*Task to carry out*: This exercise asks for every line of the material that contains the word "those".

(Source material Opens)

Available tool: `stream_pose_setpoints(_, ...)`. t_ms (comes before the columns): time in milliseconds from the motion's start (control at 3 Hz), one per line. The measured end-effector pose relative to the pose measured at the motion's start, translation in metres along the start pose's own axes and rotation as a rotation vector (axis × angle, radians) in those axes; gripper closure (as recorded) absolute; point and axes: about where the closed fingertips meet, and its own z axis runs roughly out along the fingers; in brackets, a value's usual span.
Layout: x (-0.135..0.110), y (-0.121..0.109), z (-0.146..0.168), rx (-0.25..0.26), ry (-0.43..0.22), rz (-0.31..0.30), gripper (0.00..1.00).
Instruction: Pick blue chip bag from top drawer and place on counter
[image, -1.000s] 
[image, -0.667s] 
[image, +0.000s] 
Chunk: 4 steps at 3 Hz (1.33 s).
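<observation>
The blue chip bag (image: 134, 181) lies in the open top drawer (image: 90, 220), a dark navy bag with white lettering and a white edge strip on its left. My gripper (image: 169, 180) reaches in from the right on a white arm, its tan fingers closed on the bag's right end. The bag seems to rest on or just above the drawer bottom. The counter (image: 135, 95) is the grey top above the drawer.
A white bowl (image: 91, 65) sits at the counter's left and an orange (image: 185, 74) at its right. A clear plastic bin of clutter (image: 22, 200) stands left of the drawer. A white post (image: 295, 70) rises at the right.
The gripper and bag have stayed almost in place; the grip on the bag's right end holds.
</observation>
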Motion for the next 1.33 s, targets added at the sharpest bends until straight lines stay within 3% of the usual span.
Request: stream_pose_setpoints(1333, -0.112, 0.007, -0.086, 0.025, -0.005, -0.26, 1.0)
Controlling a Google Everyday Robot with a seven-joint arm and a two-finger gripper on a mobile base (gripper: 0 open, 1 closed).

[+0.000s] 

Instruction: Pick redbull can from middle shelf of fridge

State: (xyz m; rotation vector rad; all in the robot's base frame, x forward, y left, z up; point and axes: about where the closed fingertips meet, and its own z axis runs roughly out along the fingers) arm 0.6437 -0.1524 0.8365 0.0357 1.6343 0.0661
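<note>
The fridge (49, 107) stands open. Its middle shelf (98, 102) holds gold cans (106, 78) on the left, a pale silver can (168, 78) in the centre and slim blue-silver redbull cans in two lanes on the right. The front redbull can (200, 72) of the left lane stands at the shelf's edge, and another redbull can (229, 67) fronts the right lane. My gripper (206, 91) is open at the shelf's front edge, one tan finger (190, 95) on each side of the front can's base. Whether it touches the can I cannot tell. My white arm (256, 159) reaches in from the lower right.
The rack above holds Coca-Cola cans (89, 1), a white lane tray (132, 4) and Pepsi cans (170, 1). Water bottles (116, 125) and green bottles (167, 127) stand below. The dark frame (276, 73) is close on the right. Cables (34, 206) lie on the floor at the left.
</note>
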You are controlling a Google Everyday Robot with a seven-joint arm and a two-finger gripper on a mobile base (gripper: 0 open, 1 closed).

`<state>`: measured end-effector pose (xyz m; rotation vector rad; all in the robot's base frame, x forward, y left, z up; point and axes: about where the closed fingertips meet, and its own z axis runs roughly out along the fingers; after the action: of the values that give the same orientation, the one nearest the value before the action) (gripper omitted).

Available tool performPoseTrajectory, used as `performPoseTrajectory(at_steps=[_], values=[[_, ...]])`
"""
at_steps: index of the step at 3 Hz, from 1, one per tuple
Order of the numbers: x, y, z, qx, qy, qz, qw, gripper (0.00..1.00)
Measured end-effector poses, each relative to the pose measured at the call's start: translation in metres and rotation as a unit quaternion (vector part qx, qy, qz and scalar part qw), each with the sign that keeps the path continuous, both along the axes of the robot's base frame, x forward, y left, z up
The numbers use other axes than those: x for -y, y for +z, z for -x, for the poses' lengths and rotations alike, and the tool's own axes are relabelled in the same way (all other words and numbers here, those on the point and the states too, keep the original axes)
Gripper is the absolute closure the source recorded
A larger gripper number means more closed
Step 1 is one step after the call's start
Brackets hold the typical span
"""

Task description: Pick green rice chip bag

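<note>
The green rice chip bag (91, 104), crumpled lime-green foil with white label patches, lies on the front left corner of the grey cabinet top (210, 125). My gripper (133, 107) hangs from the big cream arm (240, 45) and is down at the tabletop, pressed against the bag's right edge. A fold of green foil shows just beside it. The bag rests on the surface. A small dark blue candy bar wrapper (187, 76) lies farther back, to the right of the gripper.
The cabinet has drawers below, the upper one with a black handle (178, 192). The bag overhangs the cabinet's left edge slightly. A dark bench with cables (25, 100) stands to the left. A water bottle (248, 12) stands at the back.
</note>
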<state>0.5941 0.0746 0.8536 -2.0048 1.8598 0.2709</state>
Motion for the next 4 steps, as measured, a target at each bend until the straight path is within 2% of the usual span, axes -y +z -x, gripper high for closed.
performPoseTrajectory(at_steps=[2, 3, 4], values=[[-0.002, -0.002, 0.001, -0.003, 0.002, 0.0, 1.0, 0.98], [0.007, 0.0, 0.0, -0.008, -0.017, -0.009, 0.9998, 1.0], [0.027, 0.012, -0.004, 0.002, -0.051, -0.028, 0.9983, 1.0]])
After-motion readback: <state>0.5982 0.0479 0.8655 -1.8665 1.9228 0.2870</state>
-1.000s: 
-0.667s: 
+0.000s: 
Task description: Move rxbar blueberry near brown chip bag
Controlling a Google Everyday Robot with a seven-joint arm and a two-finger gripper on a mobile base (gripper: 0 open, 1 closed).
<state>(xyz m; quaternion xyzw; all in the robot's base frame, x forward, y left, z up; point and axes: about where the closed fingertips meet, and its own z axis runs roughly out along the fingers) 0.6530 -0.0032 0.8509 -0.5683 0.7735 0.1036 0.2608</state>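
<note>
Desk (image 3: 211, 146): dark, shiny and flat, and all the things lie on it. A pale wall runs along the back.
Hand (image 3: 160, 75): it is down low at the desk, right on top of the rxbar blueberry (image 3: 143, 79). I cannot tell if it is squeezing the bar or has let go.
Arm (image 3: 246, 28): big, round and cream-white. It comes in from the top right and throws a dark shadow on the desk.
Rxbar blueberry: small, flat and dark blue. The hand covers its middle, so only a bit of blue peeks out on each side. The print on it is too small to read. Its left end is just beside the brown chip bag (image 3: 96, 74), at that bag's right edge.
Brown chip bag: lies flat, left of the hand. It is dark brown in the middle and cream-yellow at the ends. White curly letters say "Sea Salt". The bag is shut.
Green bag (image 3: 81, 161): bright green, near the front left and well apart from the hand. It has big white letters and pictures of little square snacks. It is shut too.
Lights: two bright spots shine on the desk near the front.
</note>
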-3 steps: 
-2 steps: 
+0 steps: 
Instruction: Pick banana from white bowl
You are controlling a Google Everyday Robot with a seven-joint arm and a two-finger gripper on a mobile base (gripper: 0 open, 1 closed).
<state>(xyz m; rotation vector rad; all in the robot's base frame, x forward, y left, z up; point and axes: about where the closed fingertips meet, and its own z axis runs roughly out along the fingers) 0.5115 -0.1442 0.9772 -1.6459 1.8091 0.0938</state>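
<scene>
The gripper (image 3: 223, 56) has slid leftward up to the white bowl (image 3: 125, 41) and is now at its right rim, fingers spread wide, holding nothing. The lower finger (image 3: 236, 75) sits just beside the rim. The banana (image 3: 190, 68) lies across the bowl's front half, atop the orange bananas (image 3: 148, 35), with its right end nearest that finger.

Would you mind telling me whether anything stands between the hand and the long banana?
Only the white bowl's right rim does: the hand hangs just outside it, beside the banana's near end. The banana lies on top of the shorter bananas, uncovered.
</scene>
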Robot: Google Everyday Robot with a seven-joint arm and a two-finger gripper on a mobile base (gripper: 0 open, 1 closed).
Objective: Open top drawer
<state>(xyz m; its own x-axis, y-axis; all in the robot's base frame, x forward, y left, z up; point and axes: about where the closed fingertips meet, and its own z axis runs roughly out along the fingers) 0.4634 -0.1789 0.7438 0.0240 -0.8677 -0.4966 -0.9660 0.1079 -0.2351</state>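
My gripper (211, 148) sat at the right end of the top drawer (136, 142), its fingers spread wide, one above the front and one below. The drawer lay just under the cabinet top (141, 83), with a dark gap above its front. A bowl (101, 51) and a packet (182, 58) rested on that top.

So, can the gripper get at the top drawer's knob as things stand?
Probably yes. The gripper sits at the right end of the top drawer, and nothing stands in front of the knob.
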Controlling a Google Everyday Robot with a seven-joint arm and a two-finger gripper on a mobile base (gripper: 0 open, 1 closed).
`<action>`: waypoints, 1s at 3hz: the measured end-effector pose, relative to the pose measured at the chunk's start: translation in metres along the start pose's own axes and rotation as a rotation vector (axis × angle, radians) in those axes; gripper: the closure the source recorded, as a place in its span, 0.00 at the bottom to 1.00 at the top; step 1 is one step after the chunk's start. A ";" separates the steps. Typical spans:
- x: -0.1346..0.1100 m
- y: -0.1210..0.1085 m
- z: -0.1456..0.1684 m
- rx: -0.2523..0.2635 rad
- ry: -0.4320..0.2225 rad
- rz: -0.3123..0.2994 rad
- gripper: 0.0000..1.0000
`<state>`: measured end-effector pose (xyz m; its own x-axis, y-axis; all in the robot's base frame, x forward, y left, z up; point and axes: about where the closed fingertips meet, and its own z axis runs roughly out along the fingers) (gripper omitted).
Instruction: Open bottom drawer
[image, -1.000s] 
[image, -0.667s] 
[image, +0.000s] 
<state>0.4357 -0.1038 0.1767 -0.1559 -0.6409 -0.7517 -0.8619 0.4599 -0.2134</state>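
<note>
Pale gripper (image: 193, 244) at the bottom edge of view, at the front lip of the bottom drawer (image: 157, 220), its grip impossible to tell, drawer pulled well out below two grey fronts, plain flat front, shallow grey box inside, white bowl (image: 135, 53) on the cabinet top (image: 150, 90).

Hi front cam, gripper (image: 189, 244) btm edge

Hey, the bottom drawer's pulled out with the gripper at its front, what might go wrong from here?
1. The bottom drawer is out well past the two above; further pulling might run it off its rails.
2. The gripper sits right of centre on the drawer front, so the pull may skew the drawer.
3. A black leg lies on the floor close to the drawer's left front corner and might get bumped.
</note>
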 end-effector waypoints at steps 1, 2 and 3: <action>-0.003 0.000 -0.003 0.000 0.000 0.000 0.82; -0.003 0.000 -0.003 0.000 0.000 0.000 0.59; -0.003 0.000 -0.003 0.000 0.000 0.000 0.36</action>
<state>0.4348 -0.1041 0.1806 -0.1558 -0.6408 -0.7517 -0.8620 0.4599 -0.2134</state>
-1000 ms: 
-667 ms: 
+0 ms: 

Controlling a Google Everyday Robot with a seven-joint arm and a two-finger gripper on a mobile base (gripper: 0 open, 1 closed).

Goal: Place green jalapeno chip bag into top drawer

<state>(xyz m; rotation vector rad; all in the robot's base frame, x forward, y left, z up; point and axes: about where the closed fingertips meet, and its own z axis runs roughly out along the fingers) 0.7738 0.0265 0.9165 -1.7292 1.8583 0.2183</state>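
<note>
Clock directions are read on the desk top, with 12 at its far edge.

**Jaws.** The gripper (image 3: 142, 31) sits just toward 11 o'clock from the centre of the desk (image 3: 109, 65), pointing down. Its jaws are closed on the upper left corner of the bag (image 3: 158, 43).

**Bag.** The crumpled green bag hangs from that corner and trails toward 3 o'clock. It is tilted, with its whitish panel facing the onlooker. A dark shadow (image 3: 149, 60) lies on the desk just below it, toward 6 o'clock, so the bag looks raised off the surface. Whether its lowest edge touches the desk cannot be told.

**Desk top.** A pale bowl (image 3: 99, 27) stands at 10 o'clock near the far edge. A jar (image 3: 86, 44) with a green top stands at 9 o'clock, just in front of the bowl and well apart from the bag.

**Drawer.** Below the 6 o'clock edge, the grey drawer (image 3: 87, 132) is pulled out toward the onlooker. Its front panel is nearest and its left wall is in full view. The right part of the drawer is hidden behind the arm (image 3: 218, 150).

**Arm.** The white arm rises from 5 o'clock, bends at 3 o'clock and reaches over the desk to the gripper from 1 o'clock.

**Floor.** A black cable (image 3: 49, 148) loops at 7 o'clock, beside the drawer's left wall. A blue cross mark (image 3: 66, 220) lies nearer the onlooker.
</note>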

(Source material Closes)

*Result of this task*:
Available tool: `stream_pose_setpoints(_, ...)`. t_ms (comes before the columns): time in milliseconds from the motion's start (control at 3 Hz), one per line. The measured end-effector pose relative to the pose measured at the motion's start, translation in metres along the start pose's own axes and rotation as a rotation vector (axis × angle, radians) in those axes; gripper closure (as recorded) absolute; point and axes: about where the closed fingertips meet, and its own z axis runs roughly out along the fingers; in brackets, a value's usual span.
The numbers use other axes than those: x for -y, y for +z, z for -x, for the poses' lengths and rotations alike, and the tool's own axes are relabelled in the same way (all other words and numbers here, those on the point and the states too, keep the original axes)
`<action>`: waypoints, 1s at 3hz: the measured end-effector pose, relative to the pose measured at the chunk's start: translation in metres along the start pose's own axes and rotation as a rotation vector (axis × angle, radians) in those axes; gripper: the closure the source recorded, as a place in its span, 0.00 at the bottom to 1.00 at the top; step 1 is one step after the chunk's start. A ";" separates the steps. Typical spans:

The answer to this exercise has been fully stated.